# EXERCISE
Reproduce the records word for word, from the first line to the line containing "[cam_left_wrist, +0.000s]".

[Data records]
--------------------------------------------------

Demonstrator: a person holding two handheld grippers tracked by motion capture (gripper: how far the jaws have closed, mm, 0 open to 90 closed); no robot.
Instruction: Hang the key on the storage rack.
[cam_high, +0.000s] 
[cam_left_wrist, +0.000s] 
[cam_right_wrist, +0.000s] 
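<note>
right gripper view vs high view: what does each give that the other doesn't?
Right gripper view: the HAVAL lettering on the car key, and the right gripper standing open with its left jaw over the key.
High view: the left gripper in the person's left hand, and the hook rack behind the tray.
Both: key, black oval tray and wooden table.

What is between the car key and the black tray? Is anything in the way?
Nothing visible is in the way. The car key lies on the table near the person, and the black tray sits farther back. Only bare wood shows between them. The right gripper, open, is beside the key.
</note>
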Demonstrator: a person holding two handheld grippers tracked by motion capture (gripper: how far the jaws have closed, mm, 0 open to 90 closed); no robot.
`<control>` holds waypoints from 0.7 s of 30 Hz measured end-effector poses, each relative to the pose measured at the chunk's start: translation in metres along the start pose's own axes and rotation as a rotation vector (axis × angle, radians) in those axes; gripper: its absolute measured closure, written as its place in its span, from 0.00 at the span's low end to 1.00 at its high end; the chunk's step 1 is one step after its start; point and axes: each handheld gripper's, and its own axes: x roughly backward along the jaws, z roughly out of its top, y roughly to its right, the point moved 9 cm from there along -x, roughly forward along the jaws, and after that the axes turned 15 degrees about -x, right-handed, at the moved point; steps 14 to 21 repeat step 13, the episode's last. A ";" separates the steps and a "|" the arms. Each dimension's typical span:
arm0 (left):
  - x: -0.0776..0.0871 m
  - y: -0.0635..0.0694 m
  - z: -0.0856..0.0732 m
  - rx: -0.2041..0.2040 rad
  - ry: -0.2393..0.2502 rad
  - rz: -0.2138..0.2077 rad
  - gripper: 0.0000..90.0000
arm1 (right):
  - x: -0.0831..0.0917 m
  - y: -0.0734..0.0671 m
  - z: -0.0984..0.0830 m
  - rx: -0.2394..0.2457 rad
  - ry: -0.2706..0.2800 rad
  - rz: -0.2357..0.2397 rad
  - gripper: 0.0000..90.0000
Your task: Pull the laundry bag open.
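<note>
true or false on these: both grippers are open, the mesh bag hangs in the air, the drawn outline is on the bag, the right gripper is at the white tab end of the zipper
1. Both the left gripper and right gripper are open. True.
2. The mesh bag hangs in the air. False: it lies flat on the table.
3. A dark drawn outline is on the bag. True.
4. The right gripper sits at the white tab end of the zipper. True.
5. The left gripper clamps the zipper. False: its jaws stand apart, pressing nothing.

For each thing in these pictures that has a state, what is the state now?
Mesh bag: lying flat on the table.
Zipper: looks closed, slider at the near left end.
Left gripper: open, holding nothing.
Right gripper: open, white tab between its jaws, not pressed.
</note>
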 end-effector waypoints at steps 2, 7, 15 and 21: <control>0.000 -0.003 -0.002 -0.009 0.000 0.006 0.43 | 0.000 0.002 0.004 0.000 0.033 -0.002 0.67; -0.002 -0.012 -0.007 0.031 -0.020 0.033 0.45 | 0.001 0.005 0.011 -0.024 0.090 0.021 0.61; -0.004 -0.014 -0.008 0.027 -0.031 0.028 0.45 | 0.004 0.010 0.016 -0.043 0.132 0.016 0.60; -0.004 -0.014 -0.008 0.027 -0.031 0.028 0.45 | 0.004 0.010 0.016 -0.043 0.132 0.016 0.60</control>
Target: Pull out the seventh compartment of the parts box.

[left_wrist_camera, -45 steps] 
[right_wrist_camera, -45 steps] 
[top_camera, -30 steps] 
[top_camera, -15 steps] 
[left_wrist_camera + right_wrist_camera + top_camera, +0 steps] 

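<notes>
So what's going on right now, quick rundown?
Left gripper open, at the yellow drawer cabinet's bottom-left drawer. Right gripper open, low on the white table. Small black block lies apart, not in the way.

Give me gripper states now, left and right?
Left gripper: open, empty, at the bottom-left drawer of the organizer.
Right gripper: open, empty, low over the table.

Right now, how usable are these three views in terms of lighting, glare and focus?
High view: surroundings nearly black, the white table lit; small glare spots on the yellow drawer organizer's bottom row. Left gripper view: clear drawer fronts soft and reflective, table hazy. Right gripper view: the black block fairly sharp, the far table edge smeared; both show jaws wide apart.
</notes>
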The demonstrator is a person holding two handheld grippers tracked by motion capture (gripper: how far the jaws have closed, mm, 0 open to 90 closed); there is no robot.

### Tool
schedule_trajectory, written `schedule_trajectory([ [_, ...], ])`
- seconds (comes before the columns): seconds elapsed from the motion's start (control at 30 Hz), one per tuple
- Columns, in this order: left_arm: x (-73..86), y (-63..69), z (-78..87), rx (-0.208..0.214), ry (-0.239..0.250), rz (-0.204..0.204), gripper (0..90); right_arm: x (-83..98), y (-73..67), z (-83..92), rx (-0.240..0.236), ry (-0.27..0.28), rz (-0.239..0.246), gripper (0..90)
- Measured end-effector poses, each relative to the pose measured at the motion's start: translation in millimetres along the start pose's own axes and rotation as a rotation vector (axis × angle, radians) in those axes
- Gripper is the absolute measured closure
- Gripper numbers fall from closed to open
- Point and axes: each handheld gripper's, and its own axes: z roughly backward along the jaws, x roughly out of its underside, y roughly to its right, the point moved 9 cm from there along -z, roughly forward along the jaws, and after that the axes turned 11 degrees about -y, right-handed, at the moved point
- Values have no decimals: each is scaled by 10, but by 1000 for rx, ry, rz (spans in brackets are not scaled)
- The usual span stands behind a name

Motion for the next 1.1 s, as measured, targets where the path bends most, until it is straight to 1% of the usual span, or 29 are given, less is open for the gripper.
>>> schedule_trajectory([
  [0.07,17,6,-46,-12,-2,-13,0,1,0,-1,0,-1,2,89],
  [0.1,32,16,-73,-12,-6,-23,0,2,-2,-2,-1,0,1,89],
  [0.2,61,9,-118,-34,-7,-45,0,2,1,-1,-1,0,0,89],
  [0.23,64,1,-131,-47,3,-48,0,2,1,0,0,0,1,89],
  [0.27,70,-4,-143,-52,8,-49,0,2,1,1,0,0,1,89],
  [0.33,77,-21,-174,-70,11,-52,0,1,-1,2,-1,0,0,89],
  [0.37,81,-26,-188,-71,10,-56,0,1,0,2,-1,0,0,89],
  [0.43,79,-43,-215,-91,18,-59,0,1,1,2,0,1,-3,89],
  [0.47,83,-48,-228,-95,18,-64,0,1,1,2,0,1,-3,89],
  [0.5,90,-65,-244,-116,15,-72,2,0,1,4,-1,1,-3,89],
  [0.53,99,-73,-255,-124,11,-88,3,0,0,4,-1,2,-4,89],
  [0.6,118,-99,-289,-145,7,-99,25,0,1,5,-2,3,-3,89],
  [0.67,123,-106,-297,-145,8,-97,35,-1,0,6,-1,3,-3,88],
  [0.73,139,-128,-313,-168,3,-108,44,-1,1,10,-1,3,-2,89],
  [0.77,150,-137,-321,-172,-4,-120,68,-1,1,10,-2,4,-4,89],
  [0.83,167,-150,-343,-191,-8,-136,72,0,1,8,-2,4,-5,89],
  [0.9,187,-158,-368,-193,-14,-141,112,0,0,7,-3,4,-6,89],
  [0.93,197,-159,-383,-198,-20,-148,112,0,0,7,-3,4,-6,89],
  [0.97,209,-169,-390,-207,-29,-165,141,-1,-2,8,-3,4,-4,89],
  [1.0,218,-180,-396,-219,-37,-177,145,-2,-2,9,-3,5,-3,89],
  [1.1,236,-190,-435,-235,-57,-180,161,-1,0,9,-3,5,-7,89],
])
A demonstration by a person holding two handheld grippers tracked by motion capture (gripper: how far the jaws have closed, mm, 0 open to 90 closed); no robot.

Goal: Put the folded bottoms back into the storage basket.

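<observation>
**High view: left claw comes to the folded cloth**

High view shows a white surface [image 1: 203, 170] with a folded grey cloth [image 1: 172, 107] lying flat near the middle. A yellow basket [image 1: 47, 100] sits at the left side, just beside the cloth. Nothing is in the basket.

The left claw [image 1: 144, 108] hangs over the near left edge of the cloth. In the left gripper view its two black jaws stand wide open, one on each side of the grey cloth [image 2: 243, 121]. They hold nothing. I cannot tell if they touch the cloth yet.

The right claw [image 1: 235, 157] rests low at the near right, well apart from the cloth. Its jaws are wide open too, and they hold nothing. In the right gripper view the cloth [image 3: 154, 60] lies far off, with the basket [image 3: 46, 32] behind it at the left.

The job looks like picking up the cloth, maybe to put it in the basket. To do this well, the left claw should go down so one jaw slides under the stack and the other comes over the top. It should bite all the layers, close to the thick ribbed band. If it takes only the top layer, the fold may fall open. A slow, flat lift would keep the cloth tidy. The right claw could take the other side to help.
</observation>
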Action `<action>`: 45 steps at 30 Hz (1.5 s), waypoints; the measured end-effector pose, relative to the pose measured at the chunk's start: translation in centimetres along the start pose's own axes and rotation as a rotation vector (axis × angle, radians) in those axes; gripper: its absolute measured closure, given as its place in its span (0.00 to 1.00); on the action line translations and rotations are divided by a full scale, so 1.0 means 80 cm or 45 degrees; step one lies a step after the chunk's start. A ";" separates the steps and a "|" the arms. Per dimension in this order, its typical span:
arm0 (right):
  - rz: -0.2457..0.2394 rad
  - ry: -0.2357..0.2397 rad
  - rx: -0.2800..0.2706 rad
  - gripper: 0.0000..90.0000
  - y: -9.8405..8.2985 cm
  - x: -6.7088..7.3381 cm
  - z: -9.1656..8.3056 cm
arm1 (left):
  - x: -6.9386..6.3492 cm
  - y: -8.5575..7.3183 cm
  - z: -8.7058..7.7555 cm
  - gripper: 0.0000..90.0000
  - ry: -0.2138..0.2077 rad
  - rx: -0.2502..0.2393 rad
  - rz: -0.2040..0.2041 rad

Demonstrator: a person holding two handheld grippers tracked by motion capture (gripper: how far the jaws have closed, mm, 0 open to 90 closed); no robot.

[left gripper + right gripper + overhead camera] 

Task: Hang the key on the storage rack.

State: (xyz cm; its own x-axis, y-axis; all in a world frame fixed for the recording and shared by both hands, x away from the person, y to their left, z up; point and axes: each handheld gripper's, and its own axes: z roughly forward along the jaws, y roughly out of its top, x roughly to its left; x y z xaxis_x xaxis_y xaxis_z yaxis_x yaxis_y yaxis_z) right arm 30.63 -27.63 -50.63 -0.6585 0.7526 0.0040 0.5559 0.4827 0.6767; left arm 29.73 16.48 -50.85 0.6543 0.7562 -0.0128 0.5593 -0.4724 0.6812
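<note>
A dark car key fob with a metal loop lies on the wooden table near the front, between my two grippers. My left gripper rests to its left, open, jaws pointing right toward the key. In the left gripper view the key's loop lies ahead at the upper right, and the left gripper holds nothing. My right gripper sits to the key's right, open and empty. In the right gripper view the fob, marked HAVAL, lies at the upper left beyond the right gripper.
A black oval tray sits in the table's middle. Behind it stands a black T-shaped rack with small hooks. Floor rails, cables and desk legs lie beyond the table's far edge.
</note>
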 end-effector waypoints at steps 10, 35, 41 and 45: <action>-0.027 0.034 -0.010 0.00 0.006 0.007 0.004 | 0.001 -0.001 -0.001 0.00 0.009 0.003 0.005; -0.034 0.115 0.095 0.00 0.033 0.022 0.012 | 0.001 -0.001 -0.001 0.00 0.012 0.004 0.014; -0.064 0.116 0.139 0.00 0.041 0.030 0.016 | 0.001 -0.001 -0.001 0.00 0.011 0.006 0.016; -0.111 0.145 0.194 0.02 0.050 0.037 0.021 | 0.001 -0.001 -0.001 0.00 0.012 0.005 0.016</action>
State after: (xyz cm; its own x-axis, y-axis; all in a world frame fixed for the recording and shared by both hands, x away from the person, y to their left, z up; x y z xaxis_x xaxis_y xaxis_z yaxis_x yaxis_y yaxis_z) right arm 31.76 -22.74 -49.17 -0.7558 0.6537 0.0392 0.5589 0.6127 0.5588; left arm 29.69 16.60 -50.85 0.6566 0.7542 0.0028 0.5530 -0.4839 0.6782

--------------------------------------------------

# ANSWER AREA
Demonstrator: a person holding two handheld grippers tracked by motion capture (gripper: how far the jaws have closed, mm, 0 open to 90 closed); no robot.
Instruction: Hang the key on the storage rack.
[cam_high, +0.000s] 
[cam_left_wrist, +0.000s] 

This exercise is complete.